Material provided
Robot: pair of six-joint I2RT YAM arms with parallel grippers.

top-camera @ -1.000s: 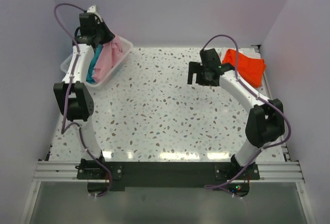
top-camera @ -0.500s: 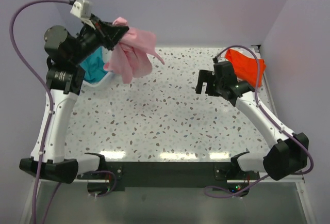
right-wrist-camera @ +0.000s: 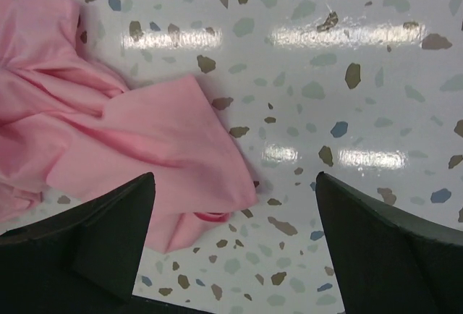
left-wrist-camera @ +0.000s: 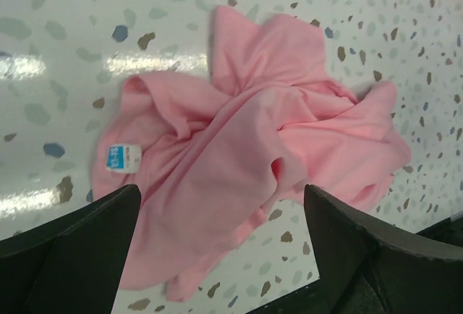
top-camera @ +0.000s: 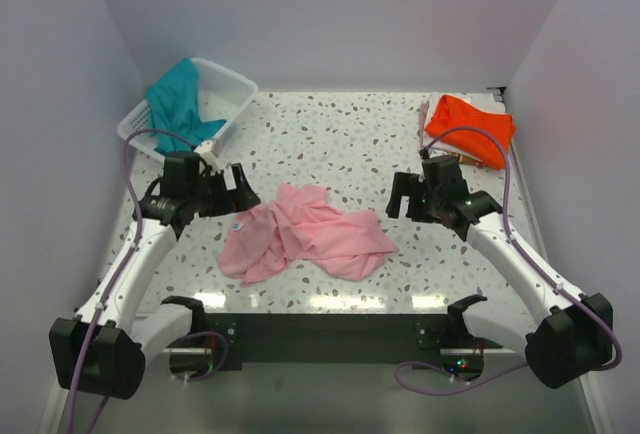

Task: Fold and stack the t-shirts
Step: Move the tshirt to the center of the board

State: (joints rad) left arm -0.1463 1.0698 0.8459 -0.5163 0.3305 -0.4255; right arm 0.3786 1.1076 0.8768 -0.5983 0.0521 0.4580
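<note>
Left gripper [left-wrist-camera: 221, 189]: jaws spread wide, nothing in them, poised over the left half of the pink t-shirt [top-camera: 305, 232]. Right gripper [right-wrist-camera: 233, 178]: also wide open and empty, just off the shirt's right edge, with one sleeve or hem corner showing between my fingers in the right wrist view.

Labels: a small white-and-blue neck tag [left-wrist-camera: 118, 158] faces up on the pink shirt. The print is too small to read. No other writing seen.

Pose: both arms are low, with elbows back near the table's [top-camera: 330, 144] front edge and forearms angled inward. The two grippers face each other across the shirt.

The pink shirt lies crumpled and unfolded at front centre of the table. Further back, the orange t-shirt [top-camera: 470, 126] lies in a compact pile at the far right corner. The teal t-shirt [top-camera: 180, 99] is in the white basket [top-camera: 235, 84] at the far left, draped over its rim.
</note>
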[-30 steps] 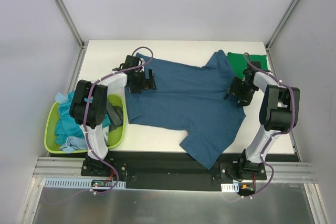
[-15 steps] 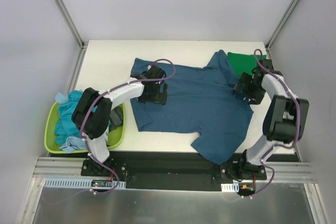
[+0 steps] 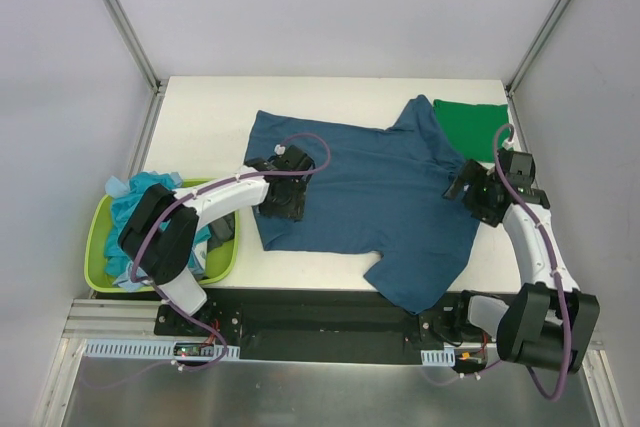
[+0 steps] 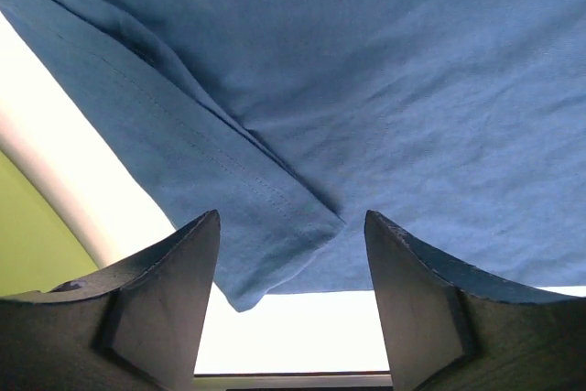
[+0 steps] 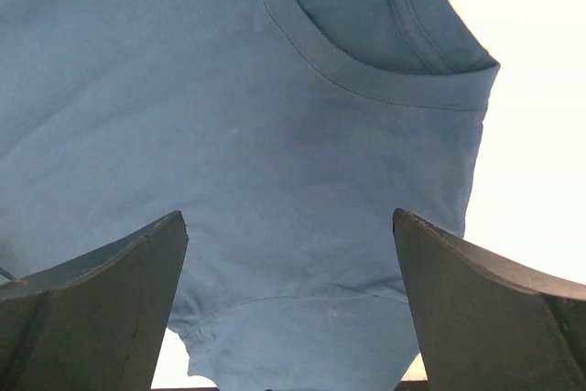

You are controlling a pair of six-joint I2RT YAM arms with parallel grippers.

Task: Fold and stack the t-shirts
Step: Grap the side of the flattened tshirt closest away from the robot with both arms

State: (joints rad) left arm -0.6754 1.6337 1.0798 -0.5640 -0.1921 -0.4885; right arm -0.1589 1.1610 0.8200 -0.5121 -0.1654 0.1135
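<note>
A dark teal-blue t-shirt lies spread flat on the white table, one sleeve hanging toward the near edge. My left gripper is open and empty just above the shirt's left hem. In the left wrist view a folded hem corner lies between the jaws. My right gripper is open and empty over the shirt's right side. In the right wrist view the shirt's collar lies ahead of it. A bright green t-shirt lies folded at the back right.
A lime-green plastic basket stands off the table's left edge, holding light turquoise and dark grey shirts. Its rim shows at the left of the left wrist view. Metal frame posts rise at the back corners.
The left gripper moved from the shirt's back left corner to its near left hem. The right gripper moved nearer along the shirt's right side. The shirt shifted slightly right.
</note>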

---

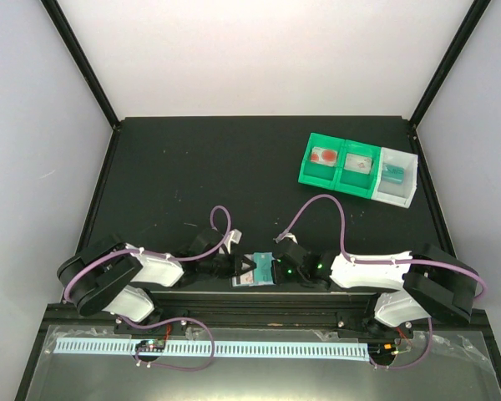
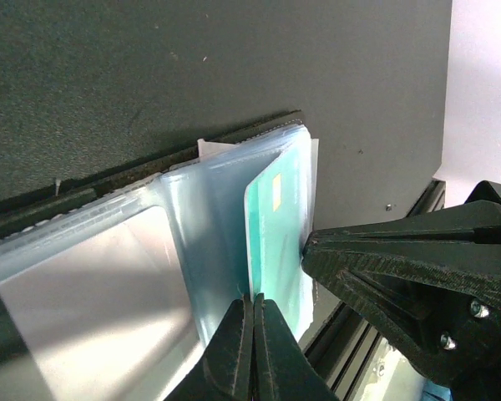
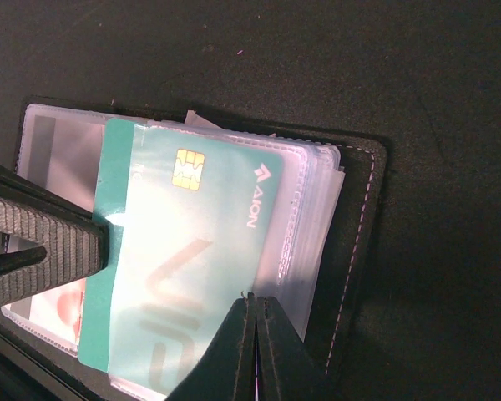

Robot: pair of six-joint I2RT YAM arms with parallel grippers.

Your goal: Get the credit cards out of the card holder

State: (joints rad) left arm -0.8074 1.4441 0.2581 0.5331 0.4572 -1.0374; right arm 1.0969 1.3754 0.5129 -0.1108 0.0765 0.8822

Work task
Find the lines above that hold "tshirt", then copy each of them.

Answer for this exercise
Step: Move the tshirt to the center of the board
Step: Grap the side of the flattened tshirt closest away from the robot with both arms

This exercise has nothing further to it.